__Task goal__.
Return exactly and only these lines: the first of the listing through the one containing "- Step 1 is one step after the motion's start".

□ □ □ □ □

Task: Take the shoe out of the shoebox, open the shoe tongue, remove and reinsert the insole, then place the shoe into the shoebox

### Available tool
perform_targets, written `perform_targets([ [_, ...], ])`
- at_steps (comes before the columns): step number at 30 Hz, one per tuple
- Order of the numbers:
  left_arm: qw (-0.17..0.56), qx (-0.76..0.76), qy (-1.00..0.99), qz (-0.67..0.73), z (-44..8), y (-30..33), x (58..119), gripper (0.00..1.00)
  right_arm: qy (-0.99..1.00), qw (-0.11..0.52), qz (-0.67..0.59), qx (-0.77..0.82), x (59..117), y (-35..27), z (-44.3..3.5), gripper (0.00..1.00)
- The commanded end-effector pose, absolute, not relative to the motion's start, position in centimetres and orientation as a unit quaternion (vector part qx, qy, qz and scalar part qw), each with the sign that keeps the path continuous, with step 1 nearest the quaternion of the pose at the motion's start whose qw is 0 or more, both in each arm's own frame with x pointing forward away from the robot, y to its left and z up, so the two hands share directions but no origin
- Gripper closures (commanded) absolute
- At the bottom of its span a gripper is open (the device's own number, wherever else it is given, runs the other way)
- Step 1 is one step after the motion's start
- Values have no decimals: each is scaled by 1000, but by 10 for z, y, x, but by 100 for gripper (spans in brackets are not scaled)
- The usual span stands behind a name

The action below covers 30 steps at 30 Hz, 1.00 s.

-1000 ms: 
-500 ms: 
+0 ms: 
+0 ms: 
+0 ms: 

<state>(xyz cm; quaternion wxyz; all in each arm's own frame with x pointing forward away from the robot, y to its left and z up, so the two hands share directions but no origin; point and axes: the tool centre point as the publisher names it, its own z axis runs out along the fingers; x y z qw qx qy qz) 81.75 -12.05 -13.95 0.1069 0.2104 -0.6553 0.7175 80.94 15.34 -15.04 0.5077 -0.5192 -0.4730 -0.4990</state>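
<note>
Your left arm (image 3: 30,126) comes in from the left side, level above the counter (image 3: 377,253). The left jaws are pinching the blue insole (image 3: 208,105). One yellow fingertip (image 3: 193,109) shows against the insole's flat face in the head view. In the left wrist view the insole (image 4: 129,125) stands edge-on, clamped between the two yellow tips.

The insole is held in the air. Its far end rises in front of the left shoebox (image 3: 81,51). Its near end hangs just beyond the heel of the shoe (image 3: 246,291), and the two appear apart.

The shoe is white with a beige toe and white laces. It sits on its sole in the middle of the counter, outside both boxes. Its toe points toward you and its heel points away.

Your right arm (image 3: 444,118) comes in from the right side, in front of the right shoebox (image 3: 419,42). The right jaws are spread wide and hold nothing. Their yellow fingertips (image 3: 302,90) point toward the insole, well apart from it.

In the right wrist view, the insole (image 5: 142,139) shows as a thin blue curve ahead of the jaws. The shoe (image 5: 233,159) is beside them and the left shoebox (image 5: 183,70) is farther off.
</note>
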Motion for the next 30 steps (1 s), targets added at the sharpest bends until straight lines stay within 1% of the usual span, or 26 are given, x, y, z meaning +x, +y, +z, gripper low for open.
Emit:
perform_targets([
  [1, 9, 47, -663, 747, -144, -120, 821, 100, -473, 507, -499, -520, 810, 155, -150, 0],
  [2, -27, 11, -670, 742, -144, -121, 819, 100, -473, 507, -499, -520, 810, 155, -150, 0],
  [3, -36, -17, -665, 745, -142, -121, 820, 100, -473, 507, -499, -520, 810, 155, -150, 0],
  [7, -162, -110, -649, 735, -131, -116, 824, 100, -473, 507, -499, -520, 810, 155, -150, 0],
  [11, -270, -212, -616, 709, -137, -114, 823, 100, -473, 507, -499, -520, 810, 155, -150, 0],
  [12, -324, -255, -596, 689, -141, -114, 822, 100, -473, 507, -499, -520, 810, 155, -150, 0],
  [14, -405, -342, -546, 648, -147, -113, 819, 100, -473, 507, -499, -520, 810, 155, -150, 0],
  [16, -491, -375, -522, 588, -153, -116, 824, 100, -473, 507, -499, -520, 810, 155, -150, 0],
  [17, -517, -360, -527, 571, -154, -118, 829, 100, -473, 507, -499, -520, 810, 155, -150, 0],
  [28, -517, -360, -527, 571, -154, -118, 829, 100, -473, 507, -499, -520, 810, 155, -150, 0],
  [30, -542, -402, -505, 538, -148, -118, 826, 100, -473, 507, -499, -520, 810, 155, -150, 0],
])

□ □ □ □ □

__Expected answer__.
Task: Take the shoe out of the shoebox, open the shoe tongue, remove and reinsert the insole, then place the shoe into the shoebox

### Available tool
perform_targets, written `perform_targets([ [_, ...], ])`
- at_steps (comes before the columns): step number at 30 Hz, one per tuple
- Order of the numbers:
  left_arm: qw (-0.17..0.56), qx (-0.76..0.76), qy (-1.00..0.99), qz (-0.67..0.73), z (-44..8), y (-30..33), x (58..119), gripper (0.00..1.00)
  right_arm: qy (-0.99..1.00), qw (-0.11..0.52), qz (-0.67..0.59), qx (-0.77..0.82), x (59..117), y (-35..27), z (-44.3..3.5), gripper (0.00..1.00)
- The commanded end-effector pose, absolute, not relative to the motion's start, position in centimetres and orientation as a unit quaternion (vector part qx, qy, qz and scalar part qw), each with the sign that keeps the path continuous, with step 1 nearest the quaternion of the pose at the motion's start whose qw is 0 or more, both in each arm's own frame with x pointing forward away from the robot, y to its left and z up, so the two hands share directions but no origin
- Gripper closures (commanded) absolute
- At the bottom of its span a gripper is open (the device's own number, wherever else it is given, runs the other way)
- Step 1 is one step after the motion's start

The exercise requires nothing further.